Concurrency Patterns

Actor Model

Independent units, private state, one message at a time — no locks, no shared memory

An actor owns private state, processes one message at a time from a mailbox, and talks to others only via messages. Erlang, Akka. WhatsApp ran 2M conns per server on it.

ConceivedCarl Hewitt · 1973
Erlang process~350 bytes at spawn
WhatsApp record2M TCP conns/server
Mailbox semanticsFIFO · async · unbounded by default
Shared statenone — message passing only
Famous runtimesErlang/OTP, Akka, Elixir, Orleans, Pony

Interactive visualization

Three actors, each with its own mailbox. Watch messages flow in, one-at-a-time processing, and never any shared state.

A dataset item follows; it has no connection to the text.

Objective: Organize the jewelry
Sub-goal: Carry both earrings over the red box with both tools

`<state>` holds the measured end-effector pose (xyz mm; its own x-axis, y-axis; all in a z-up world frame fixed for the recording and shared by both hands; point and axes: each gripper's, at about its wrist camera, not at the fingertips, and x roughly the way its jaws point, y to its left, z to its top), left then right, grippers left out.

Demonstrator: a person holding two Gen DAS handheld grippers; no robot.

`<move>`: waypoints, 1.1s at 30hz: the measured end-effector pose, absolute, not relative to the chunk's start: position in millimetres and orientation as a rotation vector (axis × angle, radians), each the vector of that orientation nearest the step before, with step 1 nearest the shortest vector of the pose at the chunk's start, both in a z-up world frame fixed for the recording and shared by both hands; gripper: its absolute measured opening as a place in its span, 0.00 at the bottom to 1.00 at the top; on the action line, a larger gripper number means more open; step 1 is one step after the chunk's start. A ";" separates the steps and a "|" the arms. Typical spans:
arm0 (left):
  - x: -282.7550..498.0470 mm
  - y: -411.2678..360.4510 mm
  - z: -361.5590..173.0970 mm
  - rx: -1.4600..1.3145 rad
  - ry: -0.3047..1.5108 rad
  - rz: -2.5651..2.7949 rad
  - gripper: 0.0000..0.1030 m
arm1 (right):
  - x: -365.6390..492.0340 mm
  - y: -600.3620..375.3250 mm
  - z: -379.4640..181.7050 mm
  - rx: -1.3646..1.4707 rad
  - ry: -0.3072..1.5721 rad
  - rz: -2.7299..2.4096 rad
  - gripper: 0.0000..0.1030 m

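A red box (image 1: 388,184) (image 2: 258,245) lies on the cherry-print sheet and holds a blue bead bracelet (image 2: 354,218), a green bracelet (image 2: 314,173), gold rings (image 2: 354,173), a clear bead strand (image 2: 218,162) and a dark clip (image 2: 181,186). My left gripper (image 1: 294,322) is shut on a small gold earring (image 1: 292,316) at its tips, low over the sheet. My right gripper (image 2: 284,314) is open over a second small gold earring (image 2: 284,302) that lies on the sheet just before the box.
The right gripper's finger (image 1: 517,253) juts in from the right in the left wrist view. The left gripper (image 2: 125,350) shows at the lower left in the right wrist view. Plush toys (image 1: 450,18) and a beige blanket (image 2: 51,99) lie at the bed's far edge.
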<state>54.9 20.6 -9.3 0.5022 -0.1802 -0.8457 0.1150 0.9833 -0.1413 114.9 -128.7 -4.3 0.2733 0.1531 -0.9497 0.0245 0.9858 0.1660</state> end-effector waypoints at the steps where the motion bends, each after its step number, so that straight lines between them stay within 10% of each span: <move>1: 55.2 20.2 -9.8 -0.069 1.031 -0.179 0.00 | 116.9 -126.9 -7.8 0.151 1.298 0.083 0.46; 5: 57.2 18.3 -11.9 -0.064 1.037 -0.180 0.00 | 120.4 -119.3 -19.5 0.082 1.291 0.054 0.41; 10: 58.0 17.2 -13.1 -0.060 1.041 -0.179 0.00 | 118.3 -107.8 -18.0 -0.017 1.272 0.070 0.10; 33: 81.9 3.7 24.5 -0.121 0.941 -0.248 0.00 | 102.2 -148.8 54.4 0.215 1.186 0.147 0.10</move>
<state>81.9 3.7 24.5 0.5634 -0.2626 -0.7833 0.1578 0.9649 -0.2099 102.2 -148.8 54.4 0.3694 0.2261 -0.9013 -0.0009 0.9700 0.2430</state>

Open visualization fullscreen ↗

Watch the 60-second explainer

A condensed visual walkthrough — narrated, captioned, under a minute.

How the actor model works

Carl Hewitt proposed the actor model in 1973 as an alternative to the prevailing shared-memory, lock-based view of concurrency. The thesis was simple: take the principle "everything is an object" from Smalltalk, drop the assumption that those objects can call each other's methods directly, and replace synchronous calls with asynchronous messages. What falls out is a programming model that scales naturally to millions of concurrent entities, recovers cleanly from failure, and never needs a mutex.

An actor is three things bundled together:

State. A private bag of variables only the actor can touch. No other thread, no other actor can read or write it.
Behavior. A handler — usually called receive — that processes one message. Behavior can change between messages: an actor might switch from "logged-out" to "logged-in" state.
Mailbox. A FIFO queue of inbound messages. Other actors enqueue; the actor dequeues one at a time and runs its behavior.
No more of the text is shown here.